I spent five nights in darkness after Hurricane Sandy in 2012, on the edge of the blackout grid in New York City. Walking under the glow of a generator-powered Empire State Building, I remembered the rich legacy of photographers’ renderings that depicted various states of urban darkness, including Bill Brandt’s iconic images of wartime Britain during the second World War and Alfred Steiglitz’s early renderings of city scenes, created when manmade light was still a novelty.
During the blackout, I marveled at the newfound geometry of the darkened buildings powerfully silhouetted against the night sky. The city, for that brief time, was redefined visually. I studied the era of Thomas Edison, Nikola Tesla and the story of the introduction of electricity into urban life.

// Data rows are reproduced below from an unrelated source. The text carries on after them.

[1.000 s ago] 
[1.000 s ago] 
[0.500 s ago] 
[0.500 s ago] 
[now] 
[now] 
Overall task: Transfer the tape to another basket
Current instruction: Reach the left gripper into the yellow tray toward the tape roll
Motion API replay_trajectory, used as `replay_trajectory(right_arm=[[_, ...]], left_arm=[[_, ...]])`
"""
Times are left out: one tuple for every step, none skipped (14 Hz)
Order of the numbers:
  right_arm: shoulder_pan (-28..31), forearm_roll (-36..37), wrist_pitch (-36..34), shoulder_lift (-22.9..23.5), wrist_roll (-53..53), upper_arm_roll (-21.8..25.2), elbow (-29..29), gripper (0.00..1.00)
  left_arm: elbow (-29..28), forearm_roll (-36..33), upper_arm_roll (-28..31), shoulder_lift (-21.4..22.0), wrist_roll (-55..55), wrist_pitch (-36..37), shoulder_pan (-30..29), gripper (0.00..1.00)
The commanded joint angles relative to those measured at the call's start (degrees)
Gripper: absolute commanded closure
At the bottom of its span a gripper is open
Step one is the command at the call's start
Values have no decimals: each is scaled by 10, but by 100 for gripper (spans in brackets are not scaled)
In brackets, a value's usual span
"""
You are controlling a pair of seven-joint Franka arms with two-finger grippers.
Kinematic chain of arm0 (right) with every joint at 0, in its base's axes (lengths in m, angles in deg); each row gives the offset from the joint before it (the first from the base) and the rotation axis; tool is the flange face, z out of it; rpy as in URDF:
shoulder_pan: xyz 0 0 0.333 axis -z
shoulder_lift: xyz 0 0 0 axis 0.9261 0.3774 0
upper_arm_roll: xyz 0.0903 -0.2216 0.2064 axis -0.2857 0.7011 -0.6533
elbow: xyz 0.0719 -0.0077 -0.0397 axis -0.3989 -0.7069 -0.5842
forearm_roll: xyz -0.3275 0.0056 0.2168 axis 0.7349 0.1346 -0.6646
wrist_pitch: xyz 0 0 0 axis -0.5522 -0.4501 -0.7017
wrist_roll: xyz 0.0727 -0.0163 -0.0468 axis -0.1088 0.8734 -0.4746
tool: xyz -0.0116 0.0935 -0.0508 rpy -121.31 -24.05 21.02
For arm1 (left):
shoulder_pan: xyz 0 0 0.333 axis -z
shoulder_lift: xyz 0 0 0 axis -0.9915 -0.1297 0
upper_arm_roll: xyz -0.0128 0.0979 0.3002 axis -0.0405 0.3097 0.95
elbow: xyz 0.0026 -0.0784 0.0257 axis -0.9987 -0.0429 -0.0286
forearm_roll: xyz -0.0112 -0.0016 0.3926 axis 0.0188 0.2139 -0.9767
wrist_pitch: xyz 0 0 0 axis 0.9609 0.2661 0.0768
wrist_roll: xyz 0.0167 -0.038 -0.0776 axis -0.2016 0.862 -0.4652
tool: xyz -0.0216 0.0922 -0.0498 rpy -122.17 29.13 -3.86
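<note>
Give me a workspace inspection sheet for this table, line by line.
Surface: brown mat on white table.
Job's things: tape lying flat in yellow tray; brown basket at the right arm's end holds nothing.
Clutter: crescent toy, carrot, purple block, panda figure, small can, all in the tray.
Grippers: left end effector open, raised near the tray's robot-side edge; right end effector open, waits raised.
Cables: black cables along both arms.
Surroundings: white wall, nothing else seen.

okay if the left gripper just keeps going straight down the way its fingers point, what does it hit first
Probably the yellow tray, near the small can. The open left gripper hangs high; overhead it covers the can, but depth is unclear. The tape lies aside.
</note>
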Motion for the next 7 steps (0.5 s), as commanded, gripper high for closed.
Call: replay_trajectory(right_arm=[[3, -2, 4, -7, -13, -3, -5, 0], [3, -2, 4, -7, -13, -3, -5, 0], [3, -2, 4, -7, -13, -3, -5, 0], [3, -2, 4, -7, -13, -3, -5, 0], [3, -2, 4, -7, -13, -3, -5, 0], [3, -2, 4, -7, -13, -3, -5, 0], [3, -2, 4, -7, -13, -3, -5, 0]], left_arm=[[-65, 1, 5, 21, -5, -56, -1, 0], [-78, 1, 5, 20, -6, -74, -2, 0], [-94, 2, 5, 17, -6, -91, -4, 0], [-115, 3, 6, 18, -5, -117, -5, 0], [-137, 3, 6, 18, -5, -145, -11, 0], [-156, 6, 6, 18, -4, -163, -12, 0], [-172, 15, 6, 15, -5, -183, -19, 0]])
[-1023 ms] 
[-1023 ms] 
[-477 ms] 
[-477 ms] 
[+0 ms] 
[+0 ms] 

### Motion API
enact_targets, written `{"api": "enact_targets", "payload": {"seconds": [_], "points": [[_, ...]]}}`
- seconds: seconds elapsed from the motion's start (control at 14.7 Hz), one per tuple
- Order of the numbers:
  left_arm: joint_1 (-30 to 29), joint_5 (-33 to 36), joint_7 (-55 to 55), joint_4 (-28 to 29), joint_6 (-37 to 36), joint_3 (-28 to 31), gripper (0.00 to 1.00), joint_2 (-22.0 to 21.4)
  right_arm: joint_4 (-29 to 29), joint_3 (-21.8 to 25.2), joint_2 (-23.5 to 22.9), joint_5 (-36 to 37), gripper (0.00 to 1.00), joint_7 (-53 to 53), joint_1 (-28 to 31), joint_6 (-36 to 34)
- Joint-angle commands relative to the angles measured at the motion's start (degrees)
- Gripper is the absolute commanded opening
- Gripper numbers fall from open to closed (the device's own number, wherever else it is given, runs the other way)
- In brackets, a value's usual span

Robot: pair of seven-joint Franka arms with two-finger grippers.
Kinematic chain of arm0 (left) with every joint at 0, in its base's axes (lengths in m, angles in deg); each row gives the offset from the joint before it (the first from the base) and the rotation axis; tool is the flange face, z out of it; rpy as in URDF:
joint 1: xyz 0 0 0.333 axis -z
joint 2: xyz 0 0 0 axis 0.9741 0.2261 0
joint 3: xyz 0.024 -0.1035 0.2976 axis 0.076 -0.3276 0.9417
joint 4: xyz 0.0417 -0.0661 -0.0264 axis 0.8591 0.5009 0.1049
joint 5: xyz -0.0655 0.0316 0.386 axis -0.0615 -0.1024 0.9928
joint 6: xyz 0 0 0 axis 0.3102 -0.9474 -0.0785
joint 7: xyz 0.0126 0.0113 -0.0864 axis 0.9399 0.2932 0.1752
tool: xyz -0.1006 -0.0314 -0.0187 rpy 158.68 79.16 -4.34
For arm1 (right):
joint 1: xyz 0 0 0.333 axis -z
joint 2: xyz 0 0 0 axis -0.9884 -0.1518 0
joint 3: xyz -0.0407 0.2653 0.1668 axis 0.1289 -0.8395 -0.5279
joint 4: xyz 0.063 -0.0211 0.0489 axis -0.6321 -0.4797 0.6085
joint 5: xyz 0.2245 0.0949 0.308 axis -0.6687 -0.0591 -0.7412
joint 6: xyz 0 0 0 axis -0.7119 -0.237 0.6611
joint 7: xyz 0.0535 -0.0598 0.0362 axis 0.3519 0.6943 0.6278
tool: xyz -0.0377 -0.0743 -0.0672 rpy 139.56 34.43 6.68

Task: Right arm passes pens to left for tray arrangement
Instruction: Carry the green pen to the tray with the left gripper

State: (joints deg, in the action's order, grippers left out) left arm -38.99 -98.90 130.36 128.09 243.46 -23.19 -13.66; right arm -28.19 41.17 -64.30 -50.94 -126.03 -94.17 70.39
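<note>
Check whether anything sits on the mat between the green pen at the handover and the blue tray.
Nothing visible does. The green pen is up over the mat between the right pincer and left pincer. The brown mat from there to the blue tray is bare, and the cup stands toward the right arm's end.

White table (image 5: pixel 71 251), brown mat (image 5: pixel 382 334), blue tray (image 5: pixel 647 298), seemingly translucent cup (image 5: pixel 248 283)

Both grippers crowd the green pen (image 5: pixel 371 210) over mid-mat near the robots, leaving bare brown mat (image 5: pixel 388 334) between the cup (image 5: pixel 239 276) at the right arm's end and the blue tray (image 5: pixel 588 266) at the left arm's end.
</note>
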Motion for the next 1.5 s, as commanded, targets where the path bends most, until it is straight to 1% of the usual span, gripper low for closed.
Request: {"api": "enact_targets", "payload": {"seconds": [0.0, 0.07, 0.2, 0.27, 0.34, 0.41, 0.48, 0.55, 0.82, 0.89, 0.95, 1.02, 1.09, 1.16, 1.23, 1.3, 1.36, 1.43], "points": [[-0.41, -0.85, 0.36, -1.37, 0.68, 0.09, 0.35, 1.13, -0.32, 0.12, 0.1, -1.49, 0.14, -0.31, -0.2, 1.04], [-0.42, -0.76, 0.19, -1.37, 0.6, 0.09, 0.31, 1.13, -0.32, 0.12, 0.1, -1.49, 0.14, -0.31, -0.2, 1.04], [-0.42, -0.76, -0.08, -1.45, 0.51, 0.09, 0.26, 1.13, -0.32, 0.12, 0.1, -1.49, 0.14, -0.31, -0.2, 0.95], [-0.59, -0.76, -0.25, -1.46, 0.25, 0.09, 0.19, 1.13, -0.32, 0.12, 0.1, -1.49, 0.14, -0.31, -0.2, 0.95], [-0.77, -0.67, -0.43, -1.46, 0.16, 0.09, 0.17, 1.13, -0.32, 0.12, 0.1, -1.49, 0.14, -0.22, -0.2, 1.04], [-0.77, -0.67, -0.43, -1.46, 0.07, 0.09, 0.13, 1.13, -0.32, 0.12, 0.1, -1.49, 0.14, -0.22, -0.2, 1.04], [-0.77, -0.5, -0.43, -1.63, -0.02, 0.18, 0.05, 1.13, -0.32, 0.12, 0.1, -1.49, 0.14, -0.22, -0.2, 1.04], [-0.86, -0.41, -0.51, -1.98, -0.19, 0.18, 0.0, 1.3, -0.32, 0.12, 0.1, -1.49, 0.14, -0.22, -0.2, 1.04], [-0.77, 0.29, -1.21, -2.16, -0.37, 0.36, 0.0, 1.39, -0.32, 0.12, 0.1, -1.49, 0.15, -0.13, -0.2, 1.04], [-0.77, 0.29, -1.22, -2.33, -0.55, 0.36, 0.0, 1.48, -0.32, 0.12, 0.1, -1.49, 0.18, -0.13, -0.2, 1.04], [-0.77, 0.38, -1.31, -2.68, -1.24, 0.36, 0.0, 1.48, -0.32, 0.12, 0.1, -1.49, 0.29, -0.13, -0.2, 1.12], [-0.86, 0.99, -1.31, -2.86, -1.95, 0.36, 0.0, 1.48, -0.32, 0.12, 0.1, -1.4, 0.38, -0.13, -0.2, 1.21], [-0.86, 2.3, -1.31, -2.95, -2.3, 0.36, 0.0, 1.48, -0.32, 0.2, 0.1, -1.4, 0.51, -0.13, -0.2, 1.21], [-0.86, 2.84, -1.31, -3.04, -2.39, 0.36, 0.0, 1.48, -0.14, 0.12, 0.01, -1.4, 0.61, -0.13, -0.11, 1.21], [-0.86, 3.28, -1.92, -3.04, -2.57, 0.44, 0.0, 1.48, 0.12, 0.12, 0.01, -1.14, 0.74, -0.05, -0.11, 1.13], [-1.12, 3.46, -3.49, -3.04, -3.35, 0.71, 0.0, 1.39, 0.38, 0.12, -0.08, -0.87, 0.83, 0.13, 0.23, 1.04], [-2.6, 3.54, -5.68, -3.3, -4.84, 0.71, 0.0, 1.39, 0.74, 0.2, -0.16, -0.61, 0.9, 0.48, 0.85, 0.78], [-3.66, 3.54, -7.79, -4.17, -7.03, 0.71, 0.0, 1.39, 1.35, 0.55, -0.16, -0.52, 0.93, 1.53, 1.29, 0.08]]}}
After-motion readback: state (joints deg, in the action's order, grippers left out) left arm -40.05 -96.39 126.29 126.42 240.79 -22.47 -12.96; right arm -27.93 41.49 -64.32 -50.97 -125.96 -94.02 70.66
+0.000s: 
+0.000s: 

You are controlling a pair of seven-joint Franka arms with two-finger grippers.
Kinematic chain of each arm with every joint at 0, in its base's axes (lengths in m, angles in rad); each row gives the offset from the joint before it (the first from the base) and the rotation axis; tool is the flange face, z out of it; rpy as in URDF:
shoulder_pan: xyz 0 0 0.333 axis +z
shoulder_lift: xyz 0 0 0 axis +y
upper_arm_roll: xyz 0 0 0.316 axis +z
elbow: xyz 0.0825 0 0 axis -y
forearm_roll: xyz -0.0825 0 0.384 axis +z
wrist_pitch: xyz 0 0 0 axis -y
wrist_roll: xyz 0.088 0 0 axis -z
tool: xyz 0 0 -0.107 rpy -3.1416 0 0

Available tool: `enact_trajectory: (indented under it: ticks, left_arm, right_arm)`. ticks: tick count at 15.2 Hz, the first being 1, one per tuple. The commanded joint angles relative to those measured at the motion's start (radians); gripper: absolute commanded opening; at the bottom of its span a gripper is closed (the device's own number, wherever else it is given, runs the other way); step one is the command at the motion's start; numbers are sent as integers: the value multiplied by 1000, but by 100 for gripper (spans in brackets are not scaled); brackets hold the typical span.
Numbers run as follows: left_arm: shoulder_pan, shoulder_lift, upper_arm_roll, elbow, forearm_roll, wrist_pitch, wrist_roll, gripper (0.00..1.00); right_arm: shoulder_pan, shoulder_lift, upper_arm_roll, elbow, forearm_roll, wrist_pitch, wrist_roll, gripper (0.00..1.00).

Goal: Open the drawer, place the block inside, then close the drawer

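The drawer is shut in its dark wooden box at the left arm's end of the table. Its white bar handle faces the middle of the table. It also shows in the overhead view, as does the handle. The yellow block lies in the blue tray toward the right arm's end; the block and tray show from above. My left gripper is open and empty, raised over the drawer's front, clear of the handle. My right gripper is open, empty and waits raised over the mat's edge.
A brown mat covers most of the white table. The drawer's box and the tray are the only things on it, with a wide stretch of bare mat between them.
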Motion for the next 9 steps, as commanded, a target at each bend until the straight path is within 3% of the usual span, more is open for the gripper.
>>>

I wondered how it felt when carbon arc streetlights came on in 1882 for the first time. I saw man-made light as a symbol for progress and transformation, how it relates to photography’s history and also how both technologies were introduced to a mass audience at the same time. I also realized, while standing there in the forced darkness, how delicate our whole electrical grid still is.
Since then, I’ve worked with traditional medium-format black-and-white film and a 25-year-old camera, searching for, as Henri Cartier-Bresson famously referred, the places where "the pulse beats more." The final images are constructed over time, the result of multiple layers of exposure manifested over a period of hours, and sometimes even days. The prints are constructed as well, made by hand in a darkroom slowly, using the light of an enlarger on silver gelatin paper.
I’ve explored the areas where Edison launched electrical power to fifty-nine customers in the Financial District of Manhattan as well as other neighborhoods where artificial light was first introduced, including the Flatiron District and the area around J.P. Morgan’s historic home in midtown Manhattan. I like to think that the wonder of seeing created light for the first time still dwells in these places.